Exercise ->
Work out how many lines below hold the string "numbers" and state only that figure.

Given information ->

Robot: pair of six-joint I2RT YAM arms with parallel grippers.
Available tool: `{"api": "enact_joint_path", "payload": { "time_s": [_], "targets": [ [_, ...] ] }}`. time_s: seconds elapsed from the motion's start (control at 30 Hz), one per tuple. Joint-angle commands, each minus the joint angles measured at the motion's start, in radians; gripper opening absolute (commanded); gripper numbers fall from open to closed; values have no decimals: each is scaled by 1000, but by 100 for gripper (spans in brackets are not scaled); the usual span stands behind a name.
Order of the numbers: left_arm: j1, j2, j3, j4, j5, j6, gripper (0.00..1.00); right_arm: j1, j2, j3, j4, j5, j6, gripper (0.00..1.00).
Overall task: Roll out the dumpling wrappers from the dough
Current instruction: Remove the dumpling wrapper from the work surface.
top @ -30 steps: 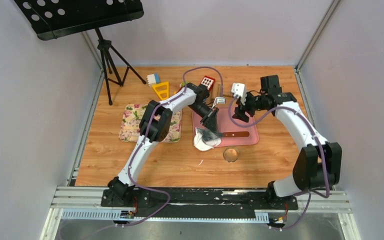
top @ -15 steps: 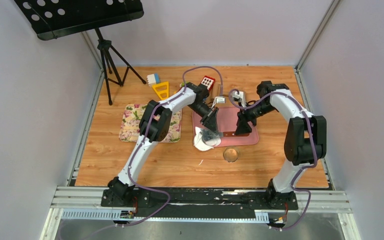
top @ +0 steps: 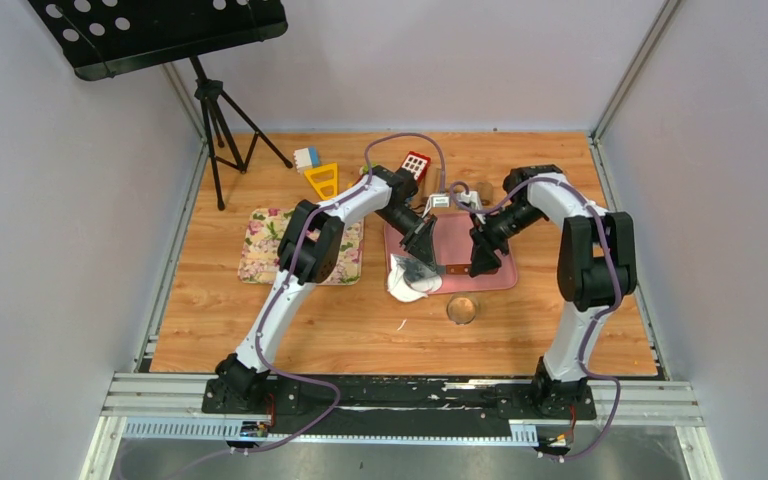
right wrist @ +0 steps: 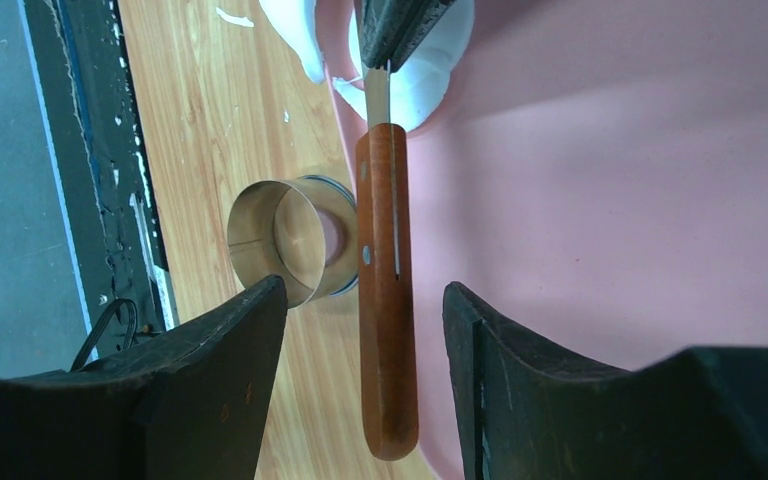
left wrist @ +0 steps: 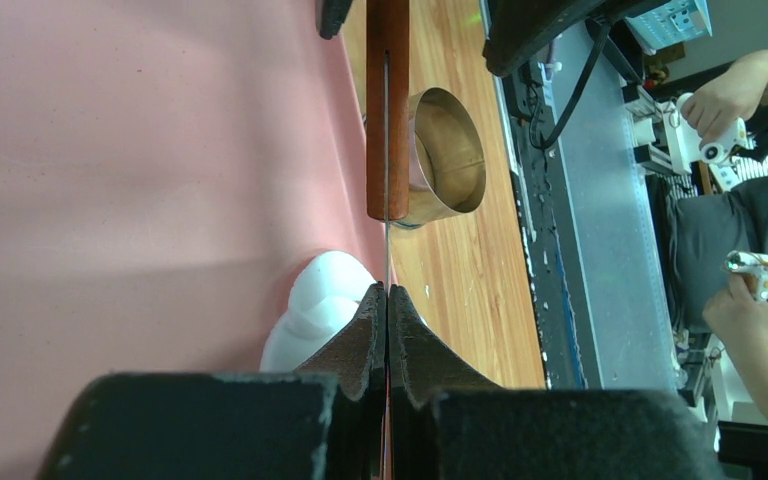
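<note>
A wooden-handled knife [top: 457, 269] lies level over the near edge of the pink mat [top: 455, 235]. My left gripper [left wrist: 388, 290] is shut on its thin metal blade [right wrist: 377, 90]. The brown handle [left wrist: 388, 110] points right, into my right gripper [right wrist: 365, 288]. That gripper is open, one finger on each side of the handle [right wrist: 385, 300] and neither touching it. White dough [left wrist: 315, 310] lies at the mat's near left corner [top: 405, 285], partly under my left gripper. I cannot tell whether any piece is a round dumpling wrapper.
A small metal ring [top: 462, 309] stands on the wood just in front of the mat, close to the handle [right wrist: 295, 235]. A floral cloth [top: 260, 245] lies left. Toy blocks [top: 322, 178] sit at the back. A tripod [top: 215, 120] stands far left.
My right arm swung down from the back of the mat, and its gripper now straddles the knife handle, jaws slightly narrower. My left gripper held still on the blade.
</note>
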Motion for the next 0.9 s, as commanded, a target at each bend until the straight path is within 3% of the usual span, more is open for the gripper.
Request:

Exercise solution ->
2